One of the Great Lakes states, Indiana's shoreline with Lake Michigan is 40 miles long. All of the state's major rivers, including the Kankakee, Ohio, Tippecanoe, Wabash, and White rivers, are tributaries to the Mississippi River, while several smaller rivers feed into Lake Erie and Lake Michigan. Major lakes include Monroe Lake, an artificial reservoir, and Lake Wawasee, the state's largest natural lake. About 550 square miles of Indiana (less than 2% of the state) are covered by water with almost half that area in Lake Michigan.
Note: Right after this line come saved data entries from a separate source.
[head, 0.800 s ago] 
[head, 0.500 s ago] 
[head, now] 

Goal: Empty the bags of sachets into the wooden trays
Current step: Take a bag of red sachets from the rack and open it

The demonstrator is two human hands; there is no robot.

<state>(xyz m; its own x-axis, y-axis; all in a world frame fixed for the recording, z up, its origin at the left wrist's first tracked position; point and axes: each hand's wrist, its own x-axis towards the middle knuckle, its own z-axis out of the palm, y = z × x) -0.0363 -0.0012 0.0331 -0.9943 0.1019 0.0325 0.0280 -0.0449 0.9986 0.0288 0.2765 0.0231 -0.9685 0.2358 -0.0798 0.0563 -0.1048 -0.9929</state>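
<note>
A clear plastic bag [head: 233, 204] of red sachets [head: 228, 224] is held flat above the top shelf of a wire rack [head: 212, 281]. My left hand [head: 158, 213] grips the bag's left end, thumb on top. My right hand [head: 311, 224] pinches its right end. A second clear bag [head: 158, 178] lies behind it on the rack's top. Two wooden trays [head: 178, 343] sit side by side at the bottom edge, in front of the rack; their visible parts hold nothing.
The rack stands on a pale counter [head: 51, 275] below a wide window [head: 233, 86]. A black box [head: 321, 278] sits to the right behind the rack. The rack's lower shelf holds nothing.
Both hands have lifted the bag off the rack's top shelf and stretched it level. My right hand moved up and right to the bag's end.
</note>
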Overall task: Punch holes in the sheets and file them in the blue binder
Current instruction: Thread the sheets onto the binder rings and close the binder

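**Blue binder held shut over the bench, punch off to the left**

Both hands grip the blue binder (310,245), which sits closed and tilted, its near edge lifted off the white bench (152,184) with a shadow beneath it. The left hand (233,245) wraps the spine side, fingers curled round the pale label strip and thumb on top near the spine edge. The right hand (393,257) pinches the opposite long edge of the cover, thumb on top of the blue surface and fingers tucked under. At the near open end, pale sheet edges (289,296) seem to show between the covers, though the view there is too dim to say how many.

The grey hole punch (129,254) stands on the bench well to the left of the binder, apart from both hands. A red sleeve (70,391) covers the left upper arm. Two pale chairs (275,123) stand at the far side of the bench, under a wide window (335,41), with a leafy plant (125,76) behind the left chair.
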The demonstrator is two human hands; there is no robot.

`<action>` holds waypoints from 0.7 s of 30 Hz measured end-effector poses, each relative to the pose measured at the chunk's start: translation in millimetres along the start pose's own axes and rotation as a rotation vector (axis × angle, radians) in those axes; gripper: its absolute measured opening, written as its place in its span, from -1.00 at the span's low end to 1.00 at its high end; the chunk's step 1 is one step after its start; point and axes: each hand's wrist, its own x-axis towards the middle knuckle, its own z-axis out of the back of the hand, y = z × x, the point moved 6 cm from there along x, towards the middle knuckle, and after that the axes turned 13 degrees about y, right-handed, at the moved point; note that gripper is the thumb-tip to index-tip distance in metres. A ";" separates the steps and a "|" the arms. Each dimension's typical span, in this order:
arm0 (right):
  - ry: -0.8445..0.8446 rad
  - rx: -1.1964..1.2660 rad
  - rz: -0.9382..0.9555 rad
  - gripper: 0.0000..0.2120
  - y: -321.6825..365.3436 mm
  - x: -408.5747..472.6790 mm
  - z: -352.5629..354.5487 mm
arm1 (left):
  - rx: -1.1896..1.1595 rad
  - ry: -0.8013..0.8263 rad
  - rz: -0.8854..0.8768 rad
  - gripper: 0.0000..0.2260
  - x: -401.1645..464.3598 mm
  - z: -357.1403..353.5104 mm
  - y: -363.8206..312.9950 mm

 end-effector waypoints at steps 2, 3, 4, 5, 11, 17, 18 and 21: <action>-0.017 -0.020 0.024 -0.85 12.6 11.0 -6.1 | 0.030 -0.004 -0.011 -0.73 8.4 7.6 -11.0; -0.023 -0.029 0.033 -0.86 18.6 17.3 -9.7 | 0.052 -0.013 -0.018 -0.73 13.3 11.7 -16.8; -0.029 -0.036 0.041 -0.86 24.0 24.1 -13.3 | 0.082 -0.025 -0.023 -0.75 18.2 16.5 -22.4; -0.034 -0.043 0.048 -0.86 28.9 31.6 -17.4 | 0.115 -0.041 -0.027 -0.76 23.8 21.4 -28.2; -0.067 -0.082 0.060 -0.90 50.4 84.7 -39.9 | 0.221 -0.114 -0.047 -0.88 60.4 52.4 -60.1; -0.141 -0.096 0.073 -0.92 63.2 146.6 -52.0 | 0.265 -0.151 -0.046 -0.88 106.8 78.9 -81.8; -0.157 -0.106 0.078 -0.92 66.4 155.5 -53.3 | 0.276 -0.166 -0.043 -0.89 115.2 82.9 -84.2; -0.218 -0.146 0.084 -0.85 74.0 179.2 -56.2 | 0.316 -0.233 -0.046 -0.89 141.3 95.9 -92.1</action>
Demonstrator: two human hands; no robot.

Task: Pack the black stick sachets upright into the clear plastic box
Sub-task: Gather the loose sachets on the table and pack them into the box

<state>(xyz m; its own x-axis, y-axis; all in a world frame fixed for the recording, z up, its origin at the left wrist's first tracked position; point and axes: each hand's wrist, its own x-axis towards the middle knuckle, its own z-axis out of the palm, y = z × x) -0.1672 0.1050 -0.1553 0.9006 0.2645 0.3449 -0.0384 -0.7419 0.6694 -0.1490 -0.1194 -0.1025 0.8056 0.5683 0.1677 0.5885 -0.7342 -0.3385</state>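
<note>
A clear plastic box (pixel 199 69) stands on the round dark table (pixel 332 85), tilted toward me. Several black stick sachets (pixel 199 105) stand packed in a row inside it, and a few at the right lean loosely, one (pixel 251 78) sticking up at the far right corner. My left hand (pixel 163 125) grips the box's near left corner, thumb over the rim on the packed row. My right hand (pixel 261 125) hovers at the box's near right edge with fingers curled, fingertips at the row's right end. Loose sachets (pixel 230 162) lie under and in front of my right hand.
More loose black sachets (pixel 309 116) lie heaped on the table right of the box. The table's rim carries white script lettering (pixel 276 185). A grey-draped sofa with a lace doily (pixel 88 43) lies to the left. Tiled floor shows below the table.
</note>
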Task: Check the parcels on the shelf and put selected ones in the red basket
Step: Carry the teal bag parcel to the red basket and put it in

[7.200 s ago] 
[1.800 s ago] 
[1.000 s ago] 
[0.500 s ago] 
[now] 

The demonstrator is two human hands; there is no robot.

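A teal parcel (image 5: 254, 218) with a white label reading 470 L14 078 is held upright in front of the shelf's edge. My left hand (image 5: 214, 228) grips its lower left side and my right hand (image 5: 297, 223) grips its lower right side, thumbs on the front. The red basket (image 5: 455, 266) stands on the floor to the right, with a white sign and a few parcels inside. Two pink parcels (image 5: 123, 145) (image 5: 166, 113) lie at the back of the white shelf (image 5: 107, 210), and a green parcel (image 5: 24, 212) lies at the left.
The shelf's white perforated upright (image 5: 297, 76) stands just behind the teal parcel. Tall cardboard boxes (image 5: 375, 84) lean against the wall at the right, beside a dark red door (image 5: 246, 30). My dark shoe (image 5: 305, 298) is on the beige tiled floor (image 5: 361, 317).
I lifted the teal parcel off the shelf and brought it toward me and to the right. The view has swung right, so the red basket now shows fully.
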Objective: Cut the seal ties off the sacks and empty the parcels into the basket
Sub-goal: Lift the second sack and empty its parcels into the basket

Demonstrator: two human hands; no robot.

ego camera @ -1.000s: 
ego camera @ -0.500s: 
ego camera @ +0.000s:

What sites are underwater?
Based on archival and documentary research and preliminary survey work by the state, as many as 50 historic shipwreck sites may lie in the waters of Lake Michigan controlled by Indiana. The earliest known loss dates from 1857 and the greatest number of losses occurred between 1880 and 1920. Lost vessels include bulk and package freighters, passenger ships, and car ferries. Earlier small trading vessels also may exist. A few examples of shipwrecks in Indiana waters include the following:
- The Muskegon was a wooden hulled side-wheel steamer built in 1872. Originally named Peerless, a sand and gravel company converted it from a passenger and package freighter to a sand sucker. The vessel caught fire in 1910 while at dock in Michigan City, was scuttled to extinguish the flames, set adrift in deep water, and eventually sank in 1911 in Lake Michigan near Michigan City. The shipwreck is listed in the National Register of Historic Places.
- Built in 1881 by shipping magnates, the David Dows was, at the time, said to be the largest 5 masted schooner in the world and the grandest to navigate the Great Lakes. Designed with a deep draft, the schooner could not take on a full cargo without bottoming out in harbors and grounding frequently in lakes. After two short years as a schooner, the vessel was converted to a more serviceable barge. It sank during a storm in 1889 with a load of coal near the Indiana Shoals off Whiting.
- The Frank W. Wheeler was a wooden hulled bulk freighter built in 1887. While carrying a load of coal, the vessel ran into a sandbar during a winter storm in 1893 and sank, breaking in half, near Michigan City.
- Built in 1895, the barge Car Ferry No. 2 transported railroad cars and cargo across Lake Michigan. The 300 foot long vessel was carrying 28 railroad cars loaded with iron ore, telegraph poles and lumber when it capsized and sank three miles from the Calumet City lighthouse in 1906.
- The steamship George F. Williams was built and launched in 1889. The vessel was part of the Gilchrist Transportation Company fleet until 1913 when it was sold at auction. In 1915, it was towed and beached on the shore of Lake Michigan near Hammond.
Who takes care of Indiana's underwater archeological sites?
Responsibility for all archeological research and development programs for the state falls to the Indiana Division of Historic Preservation and Archaeology in the Indiana Department of Natural Resources. The Indiana Department of Administration reserves control of historic sites, including abandoned shipwrecks that lie in state waters.
What permits do I need to study shipwrecks?
The state requires a permit for any removal, disturbance, salvage, or destruction of an abandoned shipwreck. Applicants must include an appropriate archeological plan and establish the professional qualifications of the principal investigator. In addition, for marine projects, the state mandates the principal investigator have two years of supervisory experience in underwater archeological techniques and research. The applicant must also establish that adequate facilities, equipment, personnel, and methods will be applied to catalog, clean, analyze, preserve and curate collections including their documentation.
What laws concern underwater archeology in Indiana?
You can find the state's archeology and waterways laws codified at Indiana Code § 14-21-1, et seq. and § 14-29-1-8. The relevant regulations are in Title 312 of the Indiana Administrative Code at Article 6 (navigable waters), Article 20 (historic preservation review board), and Article 21 (archaeological review and recovery). One of the goals of these laws is to protect abandoned shipwrecks in Indiana's waters for historical and recreational purposes.